La leggenda del Motomondiale in esclusiva: "Le corse sono state tutto per me, la mia vita, ciò che ero"
A Misano, quell’anno, hai subito l’incidente che ha messo fine alla tua carriera: hai anche ricordi belli di quel tracciato?
“I curvoni a sinistra in accelerazione fra la curva del Carro e il Tramonto, certo, quando Misano si percorreva in senso antiorario: erano i più belli dell’intero calendario. Tre, ma si affrontavano come un’unica grande svolta, infilando le marce senza tirarle al massimo e arrivando all’ultima curva in quinta, a quel punto con il regime dei giri oltre il punto di massima coppia. Così, se dietro slittava, sapevi che non avrebbe riservato sorprese, come invece sarebbe accaduto con l’arrivo di ancora più potenza”.
Aprire il gas con quelle moto era come accendere una miccia?
“La parte in assoluto più delicata era l’inizio dell’apertura, rispetto alla quale ero sempre molto concentrato: era il momento più rischioso. Si lavorava parecchio anche sulla carburazione, per evitare comportamenti troppo bruschi o imprevisti nell’erogazione. A Laguna Seca, per esempio, si usavano rapporti corti ed era difficile anche tenere la moto giù davanti. Tendeva a impennarsi molto. Anche gli high side erano facili. In un giro tenevamo il gas aperto del tutto per il 27% del tempo, mi pare. Con le MotoGP, e con l’elettronica a gestire le cose, mi hanno detto che quel tempo è salito al 67%”.
La tua Yamaha: la moto migliore del lotto?
“Dal mio punto di vista no. Il fatto è che non si lavorava abbastanza sullo sviluppo, rispetto agli avversari. La conseguenza è che alla fine chi doveva fare la differenza era il pilota, cioè io. E quel peso, sulle mie spalle, si faceva sentire eccome. Nel 1992 arrivai a giocarmi il titolo all’ultima gara senza più ricambi. Un pasticcio, potenzialmente, perché avevamo lavorato sull’ordine degli scoppi del nostro quattro cilindri e ciò comportava maggiori sollecitazioni per l’albero motore e il cambio. A volte qualche pezzo si rompeva e andava sostituito. Per fortuna andò bene”.
Un bel brivido.
“Da una parte, al rischio ero abituato da sempre, perché mio padre, già quando ero piccolo, mi aveva portato verso scelte controcorrente. Se tutti correvano con le Yamaha 90 cm³, noi ci compravamo una Suzuki. Se era la Honda ad andare per la maggiore, noi optavamo per una Bultaco. Abbiamo sempre fatto le cose a modo nostro, distinguendoci. Ci piaceva, quel genere di sfida: vincere con ciò che gli altri avevano scartato”.

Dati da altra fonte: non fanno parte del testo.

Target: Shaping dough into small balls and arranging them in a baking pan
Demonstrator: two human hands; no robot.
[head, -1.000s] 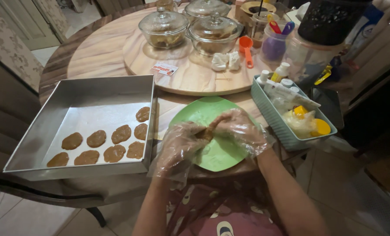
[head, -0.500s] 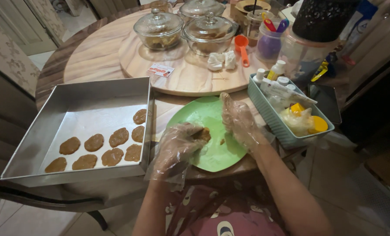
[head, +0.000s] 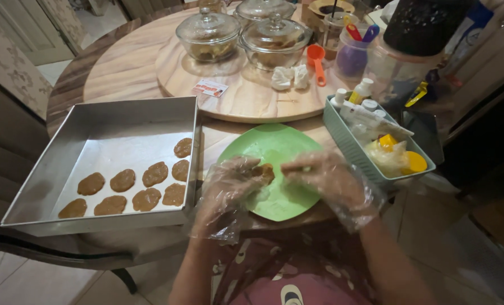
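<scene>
your left hand (head: 229, 189), in a loose clear glove: fingers curled around a small brown lump of dough (head: 263, 171), held over the near-left part of the green plate (head: 274, 148). the lump is roundish; no clear long axis or pointing direction can be told.

your right hand (head: 328, 178), also gloved: fingertips drawn together just right of the dough, seemingly pinched on a tiny bit; whether they touch the lump itself cannot be told.

metal baking tray (head: 66, 164): left of the plate, its right wall just beside your left hand. flattened brown dough rounds (head: 145, 186) lie in two rows along its near-right part.

teal basket (head: 351, 144): right of the plate, close to your right hand, holding small bottles and a plastic bag with yellow pieces.

round wooden board (head: 246, 101): beyond the plate, carrying two lidded glass bowls (head: 240, 36), an orange scoop (head: 317, 62) and crumpled white wrappers.
</scene>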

Da professionista, però, immagino ci fossero più pressioni e maggiore stress.
“Dipende da come prendi le cose. Quando la mia carriera è finita, una parte di me ha pensato: finalmente! Le corse sono state tutto per me, la mia vita, ciò che ero. Se non avessi avuto l’incidente di Misano, nel 1993, penso che avrei continuato per almeno un paio d’anni. Ma il fatto è che volevo sempre vincere: secondo o terzo non mi interessava. E se non riuscivo a vincere, non mi davo pace. Probabilmente è stato un errore, perché occorre accettare il fatto di non poter finire sempre primi. Però, quando sei nel bel mezzo di una bagarre, nella tua bolla mentale, è difficile fare questi ragionamenti. A ogni modo, forse avrei dovuto essere un po’ meno radicale, per vivere meglio le corse. L’ho capito dopo aver smesso”.